Many have asked, “how do you prepare yourself for this?”. In addition to the more practical steps I shared in (What To Expect When You’re Expecting A Foster Child?:), I wanted to share the ways I have attempted to prepare my heart and mind for what’s to come.
5 Ways to Prepare Your Heart & Mind For Fostering:
1. PRAY. I know I always start with this, but honestly I am counting on God to make this all work. Because, logically, this seems crazy. But we trust The One who has all the answers, Who is perfect, Who knows all that the future holds…our future and the futures of the babies and toddlers He will place in our care.

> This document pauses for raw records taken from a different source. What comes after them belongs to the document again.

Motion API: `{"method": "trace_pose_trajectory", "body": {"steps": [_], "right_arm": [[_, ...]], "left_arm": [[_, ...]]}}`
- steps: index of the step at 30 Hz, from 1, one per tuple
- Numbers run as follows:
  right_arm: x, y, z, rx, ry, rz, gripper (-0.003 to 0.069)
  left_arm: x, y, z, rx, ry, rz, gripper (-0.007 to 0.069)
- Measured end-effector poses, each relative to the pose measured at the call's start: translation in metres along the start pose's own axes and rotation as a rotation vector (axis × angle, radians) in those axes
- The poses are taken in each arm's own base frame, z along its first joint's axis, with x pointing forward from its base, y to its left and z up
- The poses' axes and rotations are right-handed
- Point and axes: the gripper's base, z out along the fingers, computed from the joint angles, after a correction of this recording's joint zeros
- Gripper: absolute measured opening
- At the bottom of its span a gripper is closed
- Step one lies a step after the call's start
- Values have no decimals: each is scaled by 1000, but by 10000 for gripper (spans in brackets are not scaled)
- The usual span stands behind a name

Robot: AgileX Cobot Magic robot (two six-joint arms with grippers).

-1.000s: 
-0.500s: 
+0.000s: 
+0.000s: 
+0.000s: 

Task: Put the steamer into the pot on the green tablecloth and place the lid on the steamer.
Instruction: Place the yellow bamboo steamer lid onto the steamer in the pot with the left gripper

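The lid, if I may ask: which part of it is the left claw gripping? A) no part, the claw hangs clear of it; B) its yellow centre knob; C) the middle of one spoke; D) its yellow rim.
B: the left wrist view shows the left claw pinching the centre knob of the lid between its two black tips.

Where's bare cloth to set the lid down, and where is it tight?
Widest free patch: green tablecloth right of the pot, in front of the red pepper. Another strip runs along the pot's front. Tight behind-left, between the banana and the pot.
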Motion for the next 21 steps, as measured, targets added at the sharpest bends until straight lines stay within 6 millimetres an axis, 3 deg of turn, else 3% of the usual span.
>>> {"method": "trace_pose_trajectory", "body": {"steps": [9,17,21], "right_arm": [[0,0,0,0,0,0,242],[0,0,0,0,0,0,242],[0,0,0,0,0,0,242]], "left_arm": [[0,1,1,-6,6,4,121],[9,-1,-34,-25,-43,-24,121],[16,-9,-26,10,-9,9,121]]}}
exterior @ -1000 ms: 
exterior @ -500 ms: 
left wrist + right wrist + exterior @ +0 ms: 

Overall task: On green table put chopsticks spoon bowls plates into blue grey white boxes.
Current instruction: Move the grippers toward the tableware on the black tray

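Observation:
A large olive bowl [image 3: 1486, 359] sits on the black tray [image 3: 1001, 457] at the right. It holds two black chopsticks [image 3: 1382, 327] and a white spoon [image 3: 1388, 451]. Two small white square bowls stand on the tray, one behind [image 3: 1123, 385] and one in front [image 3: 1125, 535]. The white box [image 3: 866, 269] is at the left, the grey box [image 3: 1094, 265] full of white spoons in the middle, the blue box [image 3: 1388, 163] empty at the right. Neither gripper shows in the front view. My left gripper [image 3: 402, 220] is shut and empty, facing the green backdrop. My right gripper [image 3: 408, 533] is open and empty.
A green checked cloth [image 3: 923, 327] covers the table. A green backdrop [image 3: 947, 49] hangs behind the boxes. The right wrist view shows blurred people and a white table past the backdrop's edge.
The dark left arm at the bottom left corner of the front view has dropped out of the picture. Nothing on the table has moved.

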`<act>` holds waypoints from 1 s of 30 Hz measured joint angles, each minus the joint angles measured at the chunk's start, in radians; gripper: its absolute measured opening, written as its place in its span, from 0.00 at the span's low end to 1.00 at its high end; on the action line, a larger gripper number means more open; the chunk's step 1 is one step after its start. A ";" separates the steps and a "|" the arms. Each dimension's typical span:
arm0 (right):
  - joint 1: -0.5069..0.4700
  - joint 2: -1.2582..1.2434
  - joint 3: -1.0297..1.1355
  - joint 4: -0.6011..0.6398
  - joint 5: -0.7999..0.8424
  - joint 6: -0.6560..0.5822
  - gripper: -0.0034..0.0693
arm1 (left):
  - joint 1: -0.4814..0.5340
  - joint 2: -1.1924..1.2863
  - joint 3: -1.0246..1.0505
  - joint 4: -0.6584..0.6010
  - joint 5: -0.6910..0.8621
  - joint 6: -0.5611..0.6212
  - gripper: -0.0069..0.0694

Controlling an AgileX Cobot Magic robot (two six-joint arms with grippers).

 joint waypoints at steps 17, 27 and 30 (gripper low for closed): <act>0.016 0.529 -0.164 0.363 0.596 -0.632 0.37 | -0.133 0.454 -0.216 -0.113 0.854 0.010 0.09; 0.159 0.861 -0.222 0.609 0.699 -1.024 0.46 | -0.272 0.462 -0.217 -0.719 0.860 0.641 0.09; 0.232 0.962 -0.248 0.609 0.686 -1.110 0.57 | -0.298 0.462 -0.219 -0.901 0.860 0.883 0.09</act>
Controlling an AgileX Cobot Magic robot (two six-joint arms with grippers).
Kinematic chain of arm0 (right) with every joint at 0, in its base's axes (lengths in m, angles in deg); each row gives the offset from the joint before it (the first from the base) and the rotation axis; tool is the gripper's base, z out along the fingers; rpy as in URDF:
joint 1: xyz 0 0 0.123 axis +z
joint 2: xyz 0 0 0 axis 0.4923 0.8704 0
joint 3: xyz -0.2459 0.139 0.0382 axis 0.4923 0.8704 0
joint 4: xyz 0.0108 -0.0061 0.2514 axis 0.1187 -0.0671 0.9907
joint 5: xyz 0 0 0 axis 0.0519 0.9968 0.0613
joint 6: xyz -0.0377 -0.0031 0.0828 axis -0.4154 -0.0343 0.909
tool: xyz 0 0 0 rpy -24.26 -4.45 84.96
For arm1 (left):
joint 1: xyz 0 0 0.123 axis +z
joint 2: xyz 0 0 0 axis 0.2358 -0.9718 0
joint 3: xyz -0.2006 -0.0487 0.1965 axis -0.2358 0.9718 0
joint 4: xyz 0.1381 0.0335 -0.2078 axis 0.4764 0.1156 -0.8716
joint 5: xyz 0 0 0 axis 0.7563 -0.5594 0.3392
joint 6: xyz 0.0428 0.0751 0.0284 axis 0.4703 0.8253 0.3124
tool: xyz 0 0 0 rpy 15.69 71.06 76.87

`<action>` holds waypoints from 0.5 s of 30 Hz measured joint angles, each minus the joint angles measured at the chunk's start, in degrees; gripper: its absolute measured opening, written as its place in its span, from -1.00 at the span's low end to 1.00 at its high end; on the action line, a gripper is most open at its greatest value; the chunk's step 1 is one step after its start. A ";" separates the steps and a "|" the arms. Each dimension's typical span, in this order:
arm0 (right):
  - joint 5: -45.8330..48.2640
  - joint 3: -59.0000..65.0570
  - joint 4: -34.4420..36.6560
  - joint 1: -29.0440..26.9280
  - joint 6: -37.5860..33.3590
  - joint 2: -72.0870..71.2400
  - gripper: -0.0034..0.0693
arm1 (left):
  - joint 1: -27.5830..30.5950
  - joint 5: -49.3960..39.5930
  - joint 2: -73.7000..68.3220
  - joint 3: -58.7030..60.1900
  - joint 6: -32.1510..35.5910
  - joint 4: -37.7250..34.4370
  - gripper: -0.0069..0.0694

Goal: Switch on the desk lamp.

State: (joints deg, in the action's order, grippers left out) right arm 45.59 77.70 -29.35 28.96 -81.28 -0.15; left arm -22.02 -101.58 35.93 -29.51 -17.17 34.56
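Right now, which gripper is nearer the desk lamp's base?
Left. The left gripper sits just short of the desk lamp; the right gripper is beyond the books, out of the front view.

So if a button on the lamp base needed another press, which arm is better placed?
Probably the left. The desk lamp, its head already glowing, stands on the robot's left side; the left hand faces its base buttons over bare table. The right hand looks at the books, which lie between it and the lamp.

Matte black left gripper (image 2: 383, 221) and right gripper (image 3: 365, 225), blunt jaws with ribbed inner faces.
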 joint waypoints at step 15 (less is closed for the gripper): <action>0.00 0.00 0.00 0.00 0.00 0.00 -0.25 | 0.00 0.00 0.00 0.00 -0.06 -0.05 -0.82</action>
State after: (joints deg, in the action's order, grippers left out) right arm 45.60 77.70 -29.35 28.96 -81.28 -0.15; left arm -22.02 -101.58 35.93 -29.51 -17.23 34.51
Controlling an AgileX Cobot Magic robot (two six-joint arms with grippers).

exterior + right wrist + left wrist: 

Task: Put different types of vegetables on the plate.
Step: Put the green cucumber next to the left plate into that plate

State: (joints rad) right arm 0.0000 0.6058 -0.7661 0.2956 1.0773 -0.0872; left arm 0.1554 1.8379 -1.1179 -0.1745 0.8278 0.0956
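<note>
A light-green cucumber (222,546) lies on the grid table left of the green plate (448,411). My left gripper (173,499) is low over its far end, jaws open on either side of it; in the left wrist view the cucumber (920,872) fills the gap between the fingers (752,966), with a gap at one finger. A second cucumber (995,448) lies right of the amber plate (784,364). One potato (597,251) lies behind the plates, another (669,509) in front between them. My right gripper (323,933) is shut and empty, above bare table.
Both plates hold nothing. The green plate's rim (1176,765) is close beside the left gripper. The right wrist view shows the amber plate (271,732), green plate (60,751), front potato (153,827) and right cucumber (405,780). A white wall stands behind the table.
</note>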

2. READ. I’ve been reading a lot this past year. Below are some books I have read that have helped me a lot in parenting in general, in preparation for parenting children with traumatic backgrounds, and in preparing my heart for fostering. If you only read one book, read The Connected Child, co-authored by Dr. Karyn B. Purvis. It really equips you practically speaking as Dr. Karyn B. Purvis shares effective research-based ways to help children with histories of trauma, abuse, and neglect. Blogs are also an awesome resource as you can follow along someone else’s journey and feel connected as well as learn from their experiences.
3. LISTEN. There are tons of YouTube videos on topics such as Reactive Attachment Disorder, Neonatal Abstinence Syndrome, Trust-Based Relational Intervention (TBRI), etc. Just search for those terms or Karyn Purvis and you will find a ton to start with. I also listened to lots of Podcasts (while folding laundry, cleaning, driving, etc). The Forgotten Podcast, by The Forgotten Initiative, has been my favorite, but there are many others. The Forgotten Initiative.
4. REACH OUT. Once I started telling people that we were going to be fostering, friends started connecting me with their friends and friends of friends who foster. This was great because we know no one personally who fosters. I also got connected with someone who will likely be my mentor through the official mentoring program in KY. I met her for coffee Monday morning and she shared stories and advice from her 9 years of fostering 13 kids and adopting 6! I am so thankful for people like her who are willing to share what they have learned through experience (and take time away from their SIX kids!). It makes me feel less alone knowing I at least have a few phone numbers I can call or text with questions, concerns, or just to vent. We all need mentors in life, fostering or not.
5. BUILD COMMUNITY. I hear fostering is a quick track to isolation if you aren’t careful. Not everyone will understand & accept the journey you are on. But, try to surround yourself with people who encourage and support you, so when the going gets tough, you don’t feel all alone.
I hope these 5 ways are helpful to someone else starting the journey. And if there is anyone out there reading this that wants to connect with me, I am more than willing to listen, talk, and offer up what little bit I know so far 😀
I am definitely nervous, but I feel I have done all I can to prepare, and now I place the rest in God’s hands. Please pray for us, the child/children God will place in our home as our very first placement, and for their family.
And thanks for all who have supported us, means a lot!